Here at Savills, we surveyed almost 700 registered buyers and sellers between April 21 and 27 to explore how their attitudes to moving had changed and how that might impact market activity.

With buyers expecting to split more of their time between home working and the office, well connected locations such as Cirencester and surrounding areas - with access to good transport links that also offer plenty of outdoor green space - are likely to be in greater demand.

It is clear that the current crisis has made people think more about the space they live in, the attributes they most value in a home and in some cases, where they want to live, all of which is likely to drive activity at the top end of the market as we come out of lockdown.

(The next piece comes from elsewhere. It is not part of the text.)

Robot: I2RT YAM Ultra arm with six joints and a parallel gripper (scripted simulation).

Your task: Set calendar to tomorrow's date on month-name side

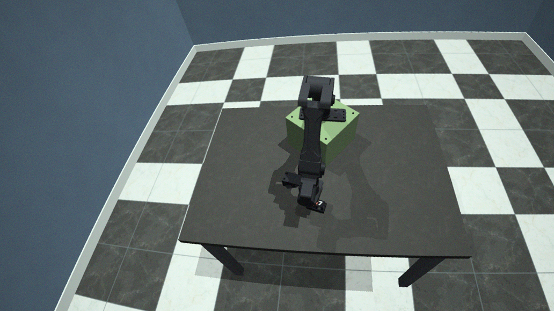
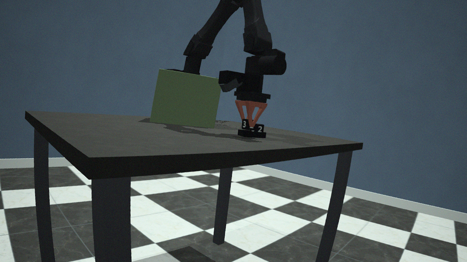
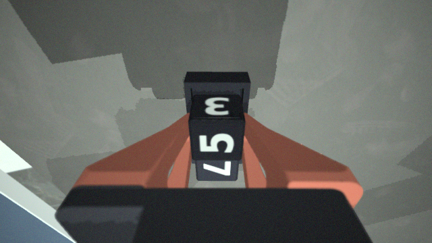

Greater space has become a prerequisite for those anticipating increased home working and those with children. More outdoor space and access to countryside are also likely to be of greater importance to parents looking for a new home.

Areas to the west of Cirencester, including Tetbury, are likely to prove particularly popular with access to beautiful countryside and excellent transport links by road and rail including the M4 and train line services from Chippenham and Kemble.

In line with Savills research projections, the survey pointed to a slowdown in activity in the short term, with a recovery later this year and into 2021. However, while 37 per cent said they were less likely to move within the next six months some over a quarter (27 per cent) believe a move is more likely within this period, a net balance of -10 per cent. This moves into a positive +9 per cent within the next 12 months and +29 per cent within 24 months.

Almost half (49 per cent) said they will be more inclined to work from home even after current restrictions are lifted. As a consequence, 44 per cent of respondents said a separate work space has assumed greater importance, rising to 61 per cent amongst the under 40s, with good access to Wi-Fi also becoming more valued.

Some 39 per cent of respondents under 50 stated an increased inclination to upsize, rising to 42 per cent among the under 40s. The desire for a garden or outdoor space has also become a more pressing consideration for 71 per cent of this age group.

At the other end of the property ladder, there appears to be a growing commitment to downsizing among wealthy older households, albeit this trend (20 per cent of respondents) is less pronounced than the desire for more space amongst younger prospective home movers.

The desire for space and a greater emphasis on the outdoors was expressed by many respondents. Around four in 10 would now find a village location more appealing than previously, while 54 per cent of those with school age children now find the idea of a countryside location more attractive than pre COVID-19.

The potential for a rural renaissance comes at a time when country property looks increasingly good value compared to prime houses and flats in our most desirable towns and cities. Well-connected village locations, ideal for those who can split their working week between home and office, are likely to be in particular demand.

Just under half of respondents do not expect the selling price of their existing home nor the amount they would be willing to spend on a new property to have changed as a result of COVID-19. The other half felt both would fall, the majority by up to 10 per cent. However, 20 per cent of respondents felt that their budget to buy a new home might fall by more than this figure. Only five per cent of respondents believe the value of their home could have risen.